Like most eternal students/teachers, I don't consider January 1st as the beginning of a new year. Instead, this is it for me. Fall is here, and there is motivation and energy, adrenaline rushing creativity, and a desire to improve my teaching and do some learning.
Since I graduated in May, learning is now less structured (and more meaningful), but I had to pick something to focus on.
Without a classroom of my own, and limited funding at the museum for my programs, my opportunities and needs for creating new lessons and improving old ones was limited.
But I still have my GECOS. My Girls Engineering classes, two groups (upper elementary and middle school), 3 sessions (fall, winter, spring), and grant funding for new curriculum. This is my focus!
I'm writing this a month after I meant to, so we've missed the chance to follow me through those weeks of confusion and uncertainty. Having a hundred resources for lesson ideas and trying to group them into themes, narrow them down into interesting projects with real-life applications, mentally testing them for feasibility. But, that was all there (and amplified by personal-life struggles and stresses that kept me unfocused).
I've come out on the other side, ready to tackle this year with my girls. And truly, WITH my girls. Not only in creating this new curriculum for them and needing to prototype and test and all that. But also in learning some physics. I took a year of physics in high school (I vaguely remember building rockets and wondering why my physics teacher - who was also my chem and bio teacher - was such an idiot). I took a year of physics in college (my memories here are even fuzzier - I remember the prof made a big deal about how he and his wife hyphenated their last names oppositely in order to keep their own first, and the lab notebooks were a pain). I NEVER understood physics when I took it as a class.
I started to get really excited about it and learned it when I started teaching it to kids. The simple things - Newton's Laws, friction, force, etc - suddenly made a LOT of sense when I was teaching it. But I still haven't been comfortable with it. I understand physics on an elementary school level, maybe even a middle school level, from a textbook perspective. I still don't know that I truly get it from a higher level. And I would like to. I would like to be able to add a Physics endorsement to my teaching license. I would like to feel more confident about teaching it and knowing I'm not teaching any wrong ideas, and that I can challenge gifted students as well as average students.
So, I pulled my college physics textbook off the shelf, and two middle-school lab book texts (An Introduction to Mechanics published by National Science Teachers Association) from the museum shelves. And I'm going to go through them, page by page, theory by theory, example problem by example problem. I'm going to do the hands on experiments. I am going to understand the vocabulary. I am going to remember the formulas.

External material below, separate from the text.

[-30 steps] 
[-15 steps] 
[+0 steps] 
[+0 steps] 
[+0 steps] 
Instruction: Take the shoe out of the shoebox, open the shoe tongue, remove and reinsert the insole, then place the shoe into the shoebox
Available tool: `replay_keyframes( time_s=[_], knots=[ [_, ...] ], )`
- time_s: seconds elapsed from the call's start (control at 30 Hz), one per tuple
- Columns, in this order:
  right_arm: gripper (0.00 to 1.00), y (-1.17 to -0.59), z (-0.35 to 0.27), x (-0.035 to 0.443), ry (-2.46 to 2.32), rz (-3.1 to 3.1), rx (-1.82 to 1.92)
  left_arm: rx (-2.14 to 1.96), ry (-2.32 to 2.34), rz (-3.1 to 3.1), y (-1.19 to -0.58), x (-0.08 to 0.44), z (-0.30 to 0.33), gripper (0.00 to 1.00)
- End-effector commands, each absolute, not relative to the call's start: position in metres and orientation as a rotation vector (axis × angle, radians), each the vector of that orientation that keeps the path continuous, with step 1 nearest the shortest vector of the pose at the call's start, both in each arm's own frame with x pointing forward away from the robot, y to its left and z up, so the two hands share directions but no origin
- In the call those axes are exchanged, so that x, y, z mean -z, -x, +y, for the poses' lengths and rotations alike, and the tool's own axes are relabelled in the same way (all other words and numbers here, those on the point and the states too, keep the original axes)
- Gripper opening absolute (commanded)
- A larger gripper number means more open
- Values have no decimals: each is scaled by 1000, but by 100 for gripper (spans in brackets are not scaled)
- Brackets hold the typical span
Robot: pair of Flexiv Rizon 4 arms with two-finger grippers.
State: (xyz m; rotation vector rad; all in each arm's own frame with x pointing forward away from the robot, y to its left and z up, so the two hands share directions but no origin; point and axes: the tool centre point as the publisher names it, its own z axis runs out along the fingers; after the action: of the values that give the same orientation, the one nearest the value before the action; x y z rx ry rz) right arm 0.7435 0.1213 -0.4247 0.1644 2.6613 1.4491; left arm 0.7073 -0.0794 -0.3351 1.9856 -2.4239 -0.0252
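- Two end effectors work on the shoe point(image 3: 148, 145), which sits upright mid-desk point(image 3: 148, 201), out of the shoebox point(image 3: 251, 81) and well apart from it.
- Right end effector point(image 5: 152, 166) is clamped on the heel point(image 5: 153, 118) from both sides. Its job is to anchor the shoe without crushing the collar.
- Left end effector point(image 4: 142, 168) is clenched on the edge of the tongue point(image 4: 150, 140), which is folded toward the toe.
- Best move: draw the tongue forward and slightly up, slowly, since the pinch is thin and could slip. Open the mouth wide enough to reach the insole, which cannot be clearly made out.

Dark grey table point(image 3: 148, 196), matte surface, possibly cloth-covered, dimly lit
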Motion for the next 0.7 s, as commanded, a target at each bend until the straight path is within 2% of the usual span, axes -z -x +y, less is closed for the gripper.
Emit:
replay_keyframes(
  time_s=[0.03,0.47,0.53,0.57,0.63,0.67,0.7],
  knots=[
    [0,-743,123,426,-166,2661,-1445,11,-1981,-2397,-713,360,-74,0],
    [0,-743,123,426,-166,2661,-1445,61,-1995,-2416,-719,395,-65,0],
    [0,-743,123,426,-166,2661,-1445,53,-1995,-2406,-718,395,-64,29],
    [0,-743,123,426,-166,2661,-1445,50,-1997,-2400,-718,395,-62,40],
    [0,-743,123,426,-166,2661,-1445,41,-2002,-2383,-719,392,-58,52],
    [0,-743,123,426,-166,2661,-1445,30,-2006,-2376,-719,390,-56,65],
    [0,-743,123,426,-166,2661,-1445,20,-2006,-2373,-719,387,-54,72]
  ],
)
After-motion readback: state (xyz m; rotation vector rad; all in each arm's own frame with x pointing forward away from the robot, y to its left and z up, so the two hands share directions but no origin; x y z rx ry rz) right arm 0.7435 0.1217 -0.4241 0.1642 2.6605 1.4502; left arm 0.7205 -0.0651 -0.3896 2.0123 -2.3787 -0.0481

And here's where I explain this is NEVER how I would teach physics. This is why I don't understand it. Because in high school and college, some teachers had me go through these books at their speeds. Skipping some chapters, rushing through some examples, taking too long on things I did get while not explaining the things I didn't get. I would NEVER teach it this way. But this is the way that I learn. It always has been the way I learn. I taught myself biology in high school by reading every page of the text, copying every definition, taking notes on every interesting example they shared. In college, when a topic was especially difficult or interesting, I would do the same thing (in bio at least, not always in physics).
When I teach, it's hands-on. Always. Things for students to hold, short stories of real-life application, experiments, testing hypotheses, watching demos and asking questions. Conversations. Never text book boredom. They won't stay engaged that way. In deference to those who learn the way I do, I share with them resources they can read, vocabulary lists and textbooks if they choose to find other definitions then those they get in notes or through labs. But I keep class interesting. I make it fun.
And I'm going to make this hands-on for myself, as well. I'll spend time at the museum setting up experiments and collecting data to get through these lab manuals and the "Stop Faking It!" books I have upstairs (also from NSTA press) on force and energy. But I'm going to use the textbooks as my guide. Page by page, theory by theory, until I understand it. Until I can teach the subject matter confidently, not just a few hands-on lessons that I've researched and practiced and watched done by others.
That's how I've taught physics up to now - a few things I'm confident about, internet research to fill in the blanks, and a lot of Mythbusters for inspiration. But I want to share the theories with my girls, I want to give them the confidence I never had that the formulas and the theories related to the experiments in clearly defined ways. That the math is worth understanding, and the hands-on experiment makes it interesting. I want them to not give up on their high school physics teachers, or go into their college physics class saying, "Why can't they dumb it down for us biology majors? This is too hard!" I want to bring physics to them in a way that gives them confidence and prepares them for their future math and physics classes. To do that - I have to understand it better.
So, I set myself the task: 5 physics texts and one Physics endorsement on my teaching license by June.
I hope I don't have to pull out the calculus book too often. I refuse to start over with that one!